Étudier Derrida en oubliant son histoire personnelle serait une erreur monumentale, tant les deux sont intimement liés. Né à El-Biar en 1930, issu d'une famille installée en Algérie depuis des siècles, Jacques Derrida subit les lois de Vichy en 1940 qui déchurent pendant deux années sa famille (et donc lui-même) de la nationalité française. Cet épisode douloureux va l'amener très tôt au questionnement de l'identité, des déconstructions physique, langagière et théorique. Je suis restée hermétique à certains passages du livre (ne les comprenant pas et ce n'est faute de les avoir relus) mais d'autres m'ont emballée et touchée :
       1) la pensée de l'hospitalité (magnifique synthèse de Marie-Louise Mallet, où- «bien» vivre ensemble n'est possible (si cela est possible) qu'entre étrangers, à la condition d'un étranger «chez soi», c'est à dire aussi à la condition de n'être «chez soi» qu'en étranger- pages 59 et 60, où  l'hospitalité pure, absolue est l'accueil de l'autre sans condition,...,c'est-à-dire accueil de l'imprévisible, car «l'autre, par définition, est incalculable» page 63).
         2) le délacement, le délassement, le déplacement et la lettre manquante le p (l'initiale du mot Père -lien avec la psychanalyse freudienne- mais aussi du mot Puits - référence au puits d'Hegel et à la ville natale de Derrida, El Biar, qui signifie les puits), ce jeu de la déconstruction pour arriver à opposer les sens, à aboutir à des contradictions, marquer les différances, avec des phrases magnifiques rapportées par Jérôme Lèbre page 121 : «on ne peut délier un des nœuds qu'en tirant sur l'autre pour le serrer davantage» (J. Derrida) mais encore page 121«qui délace hors de propos, il lace» (citation de Pascal modifiée par les soins de J.Lèbre, en remplaçant les s par les c (encore un déplacement de lettre)) et enfin, en synthèse «La déconstruction entend nous libérer des pièges à lacets qui nous enserrent» page 132, «nous libère des pièges tendus par la langue» page 125 (J.Lèbre) .
           3) la difficulté des traductions de la pensée derridienne dans d'autres idiomes que le français, puisque justement il y a un problème du sens donné : ses traducteurs Silviano Santiago, Zohra Hadj-Aïssa et Geoffroy Bennington l'abordent humblement et modestement. L'un précise qu'il préférait discuter avec le penseur en français, malgré l'énorme reconnaissance internationale dont il jouissait (surtout aux États-Unis).
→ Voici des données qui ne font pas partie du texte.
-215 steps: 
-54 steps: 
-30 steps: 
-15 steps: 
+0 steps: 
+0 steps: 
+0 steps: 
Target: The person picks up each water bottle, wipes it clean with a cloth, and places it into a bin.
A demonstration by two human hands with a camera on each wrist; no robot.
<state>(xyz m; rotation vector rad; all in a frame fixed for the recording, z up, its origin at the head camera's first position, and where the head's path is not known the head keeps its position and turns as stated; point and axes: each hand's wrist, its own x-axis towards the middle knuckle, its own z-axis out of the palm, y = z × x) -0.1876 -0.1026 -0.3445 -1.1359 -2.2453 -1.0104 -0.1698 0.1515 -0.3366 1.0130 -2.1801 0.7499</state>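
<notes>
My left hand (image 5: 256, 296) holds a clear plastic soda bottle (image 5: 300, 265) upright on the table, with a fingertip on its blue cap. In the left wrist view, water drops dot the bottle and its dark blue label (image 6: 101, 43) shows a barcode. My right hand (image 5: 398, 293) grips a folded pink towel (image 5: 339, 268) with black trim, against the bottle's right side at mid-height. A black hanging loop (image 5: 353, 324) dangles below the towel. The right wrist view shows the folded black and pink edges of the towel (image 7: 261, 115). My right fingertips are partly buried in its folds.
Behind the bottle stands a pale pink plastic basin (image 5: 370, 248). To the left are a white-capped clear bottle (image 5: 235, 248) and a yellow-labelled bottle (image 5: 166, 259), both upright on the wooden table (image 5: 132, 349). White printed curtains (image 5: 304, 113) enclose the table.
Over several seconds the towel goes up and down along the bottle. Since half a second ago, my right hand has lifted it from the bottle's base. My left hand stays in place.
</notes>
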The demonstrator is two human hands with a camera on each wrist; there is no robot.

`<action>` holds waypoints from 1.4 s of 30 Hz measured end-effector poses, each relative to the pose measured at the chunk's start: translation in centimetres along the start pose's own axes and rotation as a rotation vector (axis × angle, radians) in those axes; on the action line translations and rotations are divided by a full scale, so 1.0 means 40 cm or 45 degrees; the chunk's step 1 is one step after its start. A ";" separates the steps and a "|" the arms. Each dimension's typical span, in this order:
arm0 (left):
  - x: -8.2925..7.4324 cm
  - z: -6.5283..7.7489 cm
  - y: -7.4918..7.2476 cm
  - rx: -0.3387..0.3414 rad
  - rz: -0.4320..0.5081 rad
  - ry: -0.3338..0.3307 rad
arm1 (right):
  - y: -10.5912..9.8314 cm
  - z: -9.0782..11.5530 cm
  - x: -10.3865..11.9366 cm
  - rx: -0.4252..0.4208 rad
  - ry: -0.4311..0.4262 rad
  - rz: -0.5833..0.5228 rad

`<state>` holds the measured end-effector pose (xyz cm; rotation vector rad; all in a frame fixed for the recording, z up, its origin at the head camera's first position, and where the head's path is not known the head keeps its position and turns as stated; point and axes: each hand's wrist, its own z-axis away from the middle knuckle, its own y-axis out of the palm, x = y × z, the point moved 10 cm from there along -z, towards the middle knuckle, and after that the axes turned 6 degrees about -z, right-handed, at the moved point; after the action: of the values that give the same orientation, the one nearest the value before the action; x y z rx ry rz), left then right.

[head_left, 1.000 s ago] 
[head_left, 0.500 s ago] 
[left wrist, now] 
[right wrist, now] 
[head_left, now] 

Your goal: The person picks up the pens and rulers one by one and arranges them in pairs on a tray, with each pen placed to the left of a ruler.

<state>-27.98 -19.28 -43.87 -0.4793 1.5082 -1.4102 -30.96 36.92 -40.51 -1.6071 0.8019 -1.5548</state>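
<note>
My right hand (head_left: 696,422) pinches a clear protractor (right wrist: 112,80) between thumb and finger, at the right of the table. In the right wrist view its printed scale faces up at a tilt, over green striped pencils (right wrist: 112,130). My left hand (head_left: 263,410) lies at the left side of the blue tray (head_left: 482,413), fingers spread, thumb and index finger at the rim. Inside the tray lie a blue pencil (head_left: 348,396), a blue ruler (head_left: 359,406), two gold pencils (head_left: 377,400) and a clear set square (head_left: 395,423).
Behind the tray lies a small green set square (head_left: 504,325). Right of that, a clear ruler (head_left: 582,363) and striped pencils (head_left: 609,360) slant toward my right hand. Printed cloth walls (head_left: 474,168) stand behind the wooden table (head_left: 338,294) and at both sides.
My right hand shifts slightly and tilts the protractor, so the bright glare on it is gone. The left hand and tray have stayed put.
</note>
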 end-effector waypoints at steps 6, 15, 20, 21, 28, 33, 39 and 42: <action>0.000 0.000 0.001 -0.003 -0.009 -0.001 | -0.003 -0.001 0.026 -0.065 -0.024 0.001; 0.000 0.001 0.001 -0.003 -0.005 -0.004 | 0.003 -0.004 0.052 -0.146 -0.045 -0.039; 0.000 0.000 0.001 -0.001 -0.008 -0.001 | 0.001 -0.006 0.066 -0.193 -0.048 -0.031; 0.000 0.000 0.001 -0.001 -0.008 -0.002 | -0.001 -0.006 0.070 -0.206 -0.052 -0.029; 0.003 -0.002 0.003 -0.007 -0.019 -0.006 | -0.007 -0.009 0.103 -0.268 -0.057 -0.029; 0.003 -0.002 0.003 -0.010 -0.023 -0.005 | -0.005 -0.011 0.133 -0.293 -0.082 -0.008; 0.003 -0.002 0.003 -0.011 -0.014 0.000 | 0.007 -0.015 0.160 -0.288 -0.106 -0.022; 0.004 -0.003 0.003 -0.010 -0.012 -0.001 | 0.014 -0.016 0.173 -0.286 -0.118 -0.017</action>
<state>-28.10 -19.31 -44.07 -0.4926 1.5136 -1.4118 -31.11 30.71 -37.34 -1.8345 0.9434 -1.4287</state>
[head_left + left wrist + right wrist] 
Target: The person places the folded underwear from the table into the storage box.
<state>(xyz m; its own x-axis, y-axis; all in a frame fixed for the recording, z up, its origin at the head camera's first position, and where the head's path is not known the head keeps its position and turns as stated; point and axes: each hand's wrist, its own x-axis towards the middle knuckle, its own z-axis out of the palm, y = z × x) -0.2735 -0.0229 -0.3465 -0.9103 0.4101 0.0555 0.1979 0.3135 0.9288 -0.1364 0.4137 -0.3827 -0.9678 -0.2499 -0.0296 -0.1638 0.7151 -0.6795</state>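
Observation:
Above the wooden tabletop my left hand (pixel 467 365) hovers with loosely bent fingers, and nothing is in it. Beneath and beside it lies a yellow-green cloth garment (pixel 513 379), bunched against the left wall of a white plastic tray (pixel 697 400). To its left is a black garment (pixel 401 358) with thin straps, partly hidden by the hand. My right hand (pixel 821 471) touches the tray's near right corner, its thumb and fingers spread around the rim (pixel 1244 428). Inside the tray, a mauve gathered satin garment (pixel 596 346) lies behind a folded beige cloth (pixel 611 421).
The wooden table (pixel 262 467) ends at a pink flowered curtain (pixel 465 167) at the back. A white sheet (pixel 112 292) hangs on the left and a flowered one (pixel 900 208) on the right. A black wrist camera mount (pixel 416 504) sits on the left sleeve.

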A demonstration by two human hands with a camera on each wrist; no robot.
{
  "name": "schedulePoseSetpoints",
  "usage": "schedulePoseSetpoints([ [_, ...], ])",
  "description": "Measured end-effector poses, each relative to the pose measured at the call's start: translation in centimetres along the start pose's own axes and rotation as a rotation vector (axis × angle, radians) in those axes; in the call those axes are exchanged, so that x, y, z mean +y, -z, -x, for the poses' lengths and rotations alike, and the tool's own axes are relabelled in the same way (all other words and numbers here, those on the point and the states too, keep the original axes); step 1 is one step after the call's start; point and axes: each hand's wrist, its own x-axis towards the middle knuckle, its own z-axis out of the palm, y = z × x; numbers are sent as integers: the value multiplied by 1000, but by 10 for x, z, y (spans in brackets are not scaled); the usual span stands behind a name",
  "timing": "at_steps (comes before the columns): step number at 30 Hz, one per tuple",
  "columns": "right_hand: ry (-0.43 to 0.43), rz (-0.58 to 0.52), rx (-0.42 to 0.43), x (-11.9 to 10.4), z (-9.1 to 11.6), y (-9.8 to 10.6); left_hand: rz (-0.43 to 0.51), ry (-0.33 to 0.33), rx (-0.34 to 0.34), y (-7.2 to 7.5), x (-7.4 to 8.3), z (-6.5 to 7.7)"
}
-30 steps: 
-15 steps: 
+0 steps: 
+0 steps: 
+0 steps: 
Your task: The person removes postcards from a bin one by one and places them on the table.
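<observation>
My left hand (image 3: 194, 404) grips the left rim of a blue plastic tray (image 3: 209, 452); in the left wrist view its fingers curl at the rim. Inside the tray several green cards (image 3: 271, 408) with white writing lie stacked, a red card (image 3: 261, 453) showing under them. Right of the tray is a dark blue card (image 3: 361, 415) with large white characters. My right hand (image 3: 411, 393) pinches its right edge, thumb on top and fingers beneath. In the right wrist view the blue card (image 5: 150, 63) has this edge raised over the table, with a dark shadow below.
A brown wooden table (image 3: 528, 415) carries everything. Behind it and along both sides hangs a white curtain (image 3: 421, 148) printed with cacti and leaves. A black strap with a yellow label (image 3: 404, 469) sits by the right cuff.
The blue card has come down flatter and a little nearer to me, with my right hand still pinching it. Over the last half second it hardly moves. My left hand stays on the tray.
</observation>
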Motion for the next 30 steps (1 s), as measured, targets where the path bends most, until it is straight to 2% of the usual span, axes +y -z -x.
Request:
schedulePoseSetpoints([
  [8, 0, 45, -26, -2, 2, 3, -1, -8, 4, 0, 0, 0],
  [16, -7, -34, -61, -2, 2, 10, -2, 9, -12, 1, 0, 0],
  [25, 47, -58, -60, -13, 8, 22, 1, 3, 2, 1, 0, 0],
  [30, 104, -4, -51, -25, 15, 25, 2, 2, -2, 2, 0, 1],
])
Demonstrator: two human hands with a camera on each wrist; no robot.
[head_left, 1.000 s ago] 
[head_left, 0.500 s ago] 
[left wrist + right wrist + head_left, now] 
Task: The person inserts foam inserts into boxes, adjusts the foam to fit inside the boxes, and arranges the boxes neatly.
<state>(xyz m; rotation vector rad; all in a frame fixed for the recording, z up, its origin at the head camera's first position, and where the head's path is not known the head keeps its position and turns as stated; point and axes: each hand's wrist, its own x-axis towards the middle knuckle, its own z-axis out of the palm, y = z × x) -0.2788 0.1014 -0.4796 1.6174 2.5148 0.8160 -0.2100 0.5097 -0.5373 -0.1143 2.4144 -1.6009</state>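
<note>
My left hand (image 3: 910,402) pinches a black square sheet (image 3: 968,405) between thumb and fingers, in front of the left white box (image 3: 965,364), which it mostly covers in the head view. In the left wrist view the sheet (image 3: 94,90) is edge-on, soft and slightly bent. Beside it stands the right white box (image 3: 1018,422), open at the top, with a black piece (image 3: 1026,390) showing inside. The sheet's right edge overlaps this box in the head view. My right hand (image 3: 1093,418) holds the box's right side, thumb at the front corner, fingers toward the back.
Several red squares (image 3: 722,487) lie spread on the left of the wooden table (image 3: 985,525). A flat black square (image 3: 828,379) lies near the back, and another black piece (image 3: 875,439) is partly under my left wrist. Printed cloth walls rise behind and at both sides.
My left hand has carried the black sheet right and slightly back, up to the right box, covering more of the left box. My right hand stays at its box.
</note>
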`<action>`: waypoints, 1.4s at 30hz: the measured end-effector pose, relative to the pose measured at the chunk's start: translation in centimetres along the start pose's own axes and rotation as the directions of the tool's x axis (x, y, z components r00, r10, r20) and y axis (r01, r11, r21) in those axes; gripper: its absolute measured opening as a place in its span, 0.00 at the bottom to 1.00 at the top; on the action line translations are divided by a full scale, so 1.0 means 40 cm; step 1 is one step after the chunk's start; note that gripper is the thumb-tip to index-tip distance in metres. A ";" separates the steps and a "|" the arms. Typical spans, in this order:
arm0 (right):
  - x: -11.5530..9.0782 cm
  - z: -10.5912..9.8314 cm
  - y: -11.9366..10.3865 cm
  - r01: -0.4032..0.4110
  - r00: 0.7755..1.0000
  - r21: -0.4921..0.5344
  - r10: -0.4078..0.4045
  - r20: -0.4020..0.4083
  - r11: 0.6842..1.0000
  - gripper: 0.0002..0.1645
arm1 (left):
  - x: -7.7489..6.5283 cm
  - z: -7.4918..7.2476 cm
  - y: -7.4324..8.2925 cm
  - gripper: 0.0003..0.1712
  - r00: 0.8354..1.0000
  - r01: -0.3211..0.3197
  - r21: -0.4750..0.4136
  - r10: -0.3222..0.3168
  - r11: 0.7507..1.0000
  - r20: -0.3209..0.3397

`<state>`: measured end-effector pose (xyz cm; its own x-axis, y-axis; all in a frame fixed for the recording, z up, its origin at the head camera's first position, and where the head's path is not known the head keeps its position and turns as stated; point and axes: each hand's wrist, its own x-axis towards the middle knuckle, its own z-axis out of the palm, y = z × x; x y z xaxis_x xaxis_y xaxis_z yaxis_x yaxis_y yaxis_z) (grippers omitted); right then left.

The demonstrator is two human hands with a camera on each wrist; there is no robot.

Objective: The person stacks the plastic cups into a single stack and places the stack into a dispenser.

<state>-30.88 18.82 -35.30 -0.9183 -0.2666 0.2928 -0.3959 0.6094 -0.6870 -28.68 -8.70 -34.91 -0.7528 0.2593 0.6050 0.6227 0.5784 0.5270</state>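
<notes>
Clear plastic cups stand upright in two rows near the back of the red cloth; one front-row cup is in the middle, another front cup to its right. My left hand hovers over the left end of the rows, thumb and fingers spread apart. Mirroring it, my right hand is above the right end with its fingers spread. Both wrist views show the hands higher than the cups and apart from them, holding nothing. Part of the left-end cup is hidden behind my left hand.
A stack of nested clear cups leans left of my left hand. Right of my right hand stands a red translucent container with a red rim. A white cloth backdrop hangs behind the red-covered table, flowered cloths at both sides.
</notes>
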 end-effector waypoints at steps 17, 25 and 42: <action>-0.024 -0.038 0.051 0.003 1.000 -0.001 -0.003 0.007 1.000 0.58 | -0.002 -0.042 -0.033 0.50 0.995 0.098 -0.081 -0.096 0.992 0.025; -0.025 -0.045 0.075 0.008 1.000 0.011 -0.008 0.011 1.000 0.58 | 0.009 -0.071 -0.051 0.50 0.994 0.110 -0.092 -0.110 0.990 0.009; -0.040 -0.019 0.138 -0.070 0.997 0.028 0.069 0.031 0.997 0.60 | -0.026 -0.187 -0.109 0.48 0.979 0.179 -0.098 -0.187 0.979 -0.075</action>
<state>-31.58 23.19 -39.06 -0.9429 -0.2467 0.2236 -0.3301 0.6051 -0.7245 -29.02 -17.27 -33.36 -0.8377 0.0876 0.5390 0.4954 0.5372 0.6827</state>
        4) l'identité judéo-arabe de Derrida, la figure des marranes («juifs de la péninsule ibérique convertis au christianisme, afin de s'assimiler, disparaître en tant que juifs et échapper ainsi pour un temps à la persécution» page 142), se sentir un étranger chez soi.
         5) la mise à nu des pouvoirs de domination : moment de la conférence où les attentas de 11 septembre 2001 sont «déconstruits» (j'aurais aimé un plus grand exposé de cette partie).

Ce recueil est remarquable pour la qualité des intervenants et les réflexions qu'il fait germer chez le lecteur (en l’occurrence, la lectrice me concernant), au point de me motiver à lire de la philosophie : finalement je crois que je vais réussir à me soigner ! 
Livre reçu et lu à l'occasion de l'opération Libfly/Deux éditeurs se livrent spécial Maghreb avec le partenariat des éditions Barzakh (Algérie) et Actes Sud (France) que je remercie infiniment pour ce très beau cadeau (inestimable pour moi).